**Exercise**
Find all the lines in the entries below that hold the word "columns" and copy them.

**Records for this exercise**
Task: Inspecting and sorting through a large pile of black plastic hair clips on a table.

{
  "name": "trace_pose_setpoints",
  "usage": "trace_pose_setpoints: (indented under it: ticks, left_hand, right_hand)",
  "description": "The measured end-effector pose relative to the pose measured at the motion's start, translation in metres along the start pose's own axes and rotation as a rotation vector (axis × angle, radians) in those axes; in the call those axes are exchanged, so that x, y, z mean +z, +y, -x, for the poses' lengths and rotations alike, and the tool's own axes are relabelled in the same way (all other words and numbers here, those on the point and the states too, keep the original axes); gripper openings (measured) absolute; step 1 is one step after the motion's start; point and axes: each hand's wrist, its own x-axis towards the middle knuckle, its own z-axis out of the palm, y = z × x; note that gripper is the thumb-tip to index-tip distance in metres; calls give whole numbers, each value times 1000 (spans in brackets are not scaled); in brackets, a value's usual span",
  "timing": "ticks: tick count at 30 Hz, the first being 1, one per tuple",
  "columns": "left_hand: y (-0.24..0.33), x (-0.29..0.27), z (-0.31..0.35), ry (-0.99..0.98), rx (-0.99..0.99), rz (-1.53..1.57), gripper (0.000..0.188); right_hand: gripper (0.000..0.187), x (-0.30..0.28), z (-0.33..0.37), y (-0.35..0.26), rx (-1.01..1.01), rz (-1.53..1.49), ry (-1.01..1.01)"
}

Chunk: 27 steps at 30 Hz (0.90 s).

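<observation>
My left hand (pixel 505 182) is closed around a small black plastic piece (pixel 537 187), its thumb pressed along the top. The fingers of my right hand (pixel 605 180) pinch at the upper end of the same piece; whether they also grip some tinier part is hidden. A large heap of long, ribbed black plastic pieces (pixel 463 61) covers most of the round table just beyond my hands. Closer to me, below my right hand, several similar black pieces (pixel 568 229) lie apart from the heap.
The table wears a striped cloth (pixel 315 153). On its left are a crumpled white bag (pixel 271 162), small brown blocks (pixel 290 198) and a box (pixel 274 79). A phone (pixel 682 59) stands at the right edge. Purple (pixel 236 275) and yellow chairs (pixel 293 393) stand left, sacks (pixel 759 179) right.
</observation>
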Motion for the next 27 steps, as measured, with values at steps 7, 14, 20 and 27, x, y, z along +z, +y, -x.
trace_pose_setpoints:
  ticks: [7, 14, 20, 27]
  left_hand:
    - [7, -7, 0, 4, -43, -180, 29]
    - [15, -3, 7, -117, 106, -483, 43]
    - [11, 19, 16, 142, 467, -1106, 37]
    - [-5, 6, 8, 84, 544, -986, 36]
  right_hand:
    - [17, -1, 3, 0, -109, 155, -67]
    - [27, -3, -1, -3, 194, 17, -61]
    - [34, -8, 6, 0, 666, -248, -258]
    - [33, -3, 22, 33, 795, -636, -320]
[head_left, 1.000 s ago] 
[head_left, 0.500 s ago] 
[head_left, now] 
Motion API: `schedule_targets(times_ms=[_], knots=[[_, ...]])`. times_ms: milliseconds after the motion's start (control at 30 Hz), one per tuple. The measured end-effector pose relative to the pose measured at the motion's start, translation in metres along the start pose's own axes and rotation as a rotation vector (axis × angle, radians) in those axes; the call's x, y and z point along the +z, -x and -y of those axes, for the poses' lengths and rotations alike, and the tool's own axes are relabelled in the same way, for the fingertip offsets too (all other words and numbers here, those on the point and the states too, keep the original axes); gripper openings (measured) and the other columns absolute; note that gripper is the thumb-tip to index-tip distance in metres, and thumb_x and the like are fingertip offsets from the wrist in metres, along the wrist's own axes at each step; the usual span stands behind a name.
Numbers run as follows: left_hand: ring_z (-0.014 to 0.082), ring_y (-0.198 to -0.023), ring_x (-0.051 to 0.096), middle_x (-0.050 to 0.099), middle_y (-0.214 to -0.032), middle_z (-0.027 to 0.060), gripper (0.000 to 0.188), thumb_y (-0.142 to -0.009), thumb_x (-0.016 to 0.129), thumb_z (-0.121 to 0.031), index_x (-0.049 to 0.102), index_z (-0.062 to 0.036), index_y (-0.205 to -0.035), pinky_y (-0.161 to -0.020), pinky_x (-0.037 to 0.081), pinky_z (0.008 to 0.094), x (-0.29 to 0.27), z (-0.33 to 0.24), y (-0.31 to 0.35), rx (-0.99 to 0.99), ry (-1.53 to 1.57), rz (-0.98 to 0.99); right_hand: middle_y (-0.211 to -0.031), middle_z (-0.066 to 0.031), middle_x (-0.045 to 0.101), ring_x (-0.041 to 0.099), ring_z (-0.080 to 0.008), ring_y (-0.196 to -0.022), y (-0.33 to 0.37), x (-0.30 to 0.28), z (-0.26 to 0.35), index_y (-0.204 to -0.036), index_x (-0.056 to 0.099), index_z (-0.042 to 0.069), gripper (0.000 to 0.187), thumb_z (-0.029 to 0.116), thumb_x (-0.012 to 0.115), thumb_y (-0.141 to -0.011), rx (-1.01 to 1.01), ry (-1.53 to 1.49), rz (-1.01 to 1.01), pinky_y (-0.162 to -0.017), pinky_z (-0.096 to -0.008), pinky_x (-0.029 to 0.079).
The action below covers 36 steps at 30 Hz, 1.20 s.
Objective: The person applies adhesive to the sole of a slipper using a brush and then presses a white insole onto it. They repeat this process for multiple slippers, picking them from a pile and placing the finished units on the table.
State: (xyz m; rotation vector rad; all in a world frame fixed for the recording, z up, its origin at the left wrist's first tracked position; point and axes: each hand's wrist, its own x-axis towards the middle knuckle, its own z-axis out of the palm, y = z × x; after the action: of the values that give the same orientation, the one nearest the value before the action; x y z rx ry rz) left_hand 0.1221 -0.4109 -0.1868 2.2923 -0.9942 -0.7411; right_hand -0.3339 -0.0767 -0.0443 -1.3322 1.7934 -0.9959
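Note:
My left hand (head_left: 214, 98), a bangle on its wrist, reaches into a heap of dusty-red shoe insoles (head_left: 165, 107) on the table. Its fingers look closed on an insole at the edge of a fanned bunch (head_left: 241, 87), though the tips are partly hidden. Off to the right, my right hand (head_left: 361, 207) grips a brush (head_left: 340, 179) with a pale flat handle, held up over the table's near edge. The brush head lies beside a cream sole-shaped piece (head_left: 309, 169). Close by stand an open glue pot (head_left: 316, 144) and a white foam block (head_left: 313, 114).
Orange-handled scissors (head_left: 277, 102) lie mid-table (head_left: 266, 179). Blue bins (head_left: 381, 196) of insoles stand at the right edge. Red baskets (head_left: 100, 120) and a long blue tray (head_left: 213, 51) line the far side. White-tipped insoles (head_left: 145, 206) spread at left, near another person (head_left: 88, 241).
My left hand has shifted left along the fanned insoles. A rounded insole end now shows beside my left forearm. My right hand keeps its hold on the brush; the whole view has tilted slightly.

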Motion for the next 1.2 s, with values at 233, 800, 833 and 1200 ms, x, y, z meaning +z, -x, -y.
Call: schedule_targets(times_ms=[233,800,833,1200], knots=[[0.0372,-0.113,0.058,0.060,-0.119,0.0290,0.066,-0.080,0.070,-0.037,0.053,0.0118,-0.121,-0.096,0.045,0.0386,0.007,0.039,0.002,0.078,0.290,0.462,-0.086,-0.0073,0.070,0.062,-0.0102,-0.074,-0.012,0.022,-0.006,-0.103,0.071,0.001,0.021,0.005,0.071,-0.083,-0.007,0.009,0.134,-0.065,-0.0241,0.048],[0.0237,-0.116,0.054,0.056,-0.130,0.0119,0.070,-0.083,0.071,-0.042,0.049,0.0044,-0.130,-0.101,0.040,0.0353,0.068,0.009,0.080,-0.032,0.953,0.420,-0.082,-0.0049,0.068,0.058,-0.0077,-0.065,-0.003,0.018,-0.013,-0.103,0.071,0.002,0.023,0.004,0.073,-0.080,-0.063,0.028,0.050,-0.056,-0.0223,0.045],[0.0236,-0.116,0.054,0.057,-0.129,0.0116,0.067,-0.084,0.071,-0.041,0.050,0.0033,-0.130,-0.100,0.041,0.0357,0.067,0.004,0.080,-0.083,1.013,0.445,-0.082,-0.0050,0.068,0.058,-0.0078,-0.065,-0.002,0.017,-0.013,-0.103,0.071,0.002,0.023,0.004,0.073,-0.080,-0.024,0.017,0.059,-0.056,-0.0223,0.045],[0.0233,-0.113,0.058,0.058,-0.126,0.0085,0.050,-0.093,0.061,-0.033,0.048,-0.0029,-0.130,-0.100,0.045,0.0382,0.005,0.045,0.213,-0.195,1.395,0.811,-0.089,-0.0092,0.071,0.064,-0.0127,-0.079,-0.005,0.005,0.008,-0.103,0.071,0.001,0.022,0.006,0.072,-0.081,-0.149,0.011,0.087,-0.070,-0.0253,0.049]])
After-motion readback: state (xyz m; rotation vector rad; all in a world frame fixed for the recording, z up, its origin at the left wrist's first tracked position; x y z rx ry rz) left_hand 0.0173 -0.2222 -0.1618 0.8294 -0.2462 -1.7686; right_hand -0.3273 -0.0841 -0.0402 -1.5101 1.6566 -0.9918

**Your response**
  "columns": "left_hand: y (-0.24..0.33), x (-0.29..0.27), z (-0.31..0.35), ry (-0.99..0.98), rx (-0.99..0.99), rz (-1.53..1.57), gripper (0.000..0.188); right_hand: gripper (0.000..0.187), x (-0.30..0.28), z (-0.33..0.37), y (-0.35..0.26), rx (-1.01..1.01), rz (-1.53..1.49), ry (-1.01..1.01)"
Motion API: `schedule_targets(times_ms=[_], knots=[[_, ...]])`. times_ms: milliseconds after the motion's start (control at 30 Hz), one per tuple. The measured end-effector pose relative to the pose measured at the motion's start, translation in metres along the start pose's own axes and rotation as a rotation vector (axis × angle, radians) in those axes; the call's x, y and z point along the +z, -x and -y of those axes, for the poses' lengths and rotations alike, and the tool's own axes are relabelled in the same way, for the fingertip offsets too (all other words and numbers here, those on the point and the states too, keep the original axes); gripper openings (measured) and the other columns absolute; note that gripper is the thumb-tip to index-tip distance in metres, and thumb_x and the like are fingertip offsets from the wrist in metres, along the wrist's own axes at each step; the usual span stands behind a name.

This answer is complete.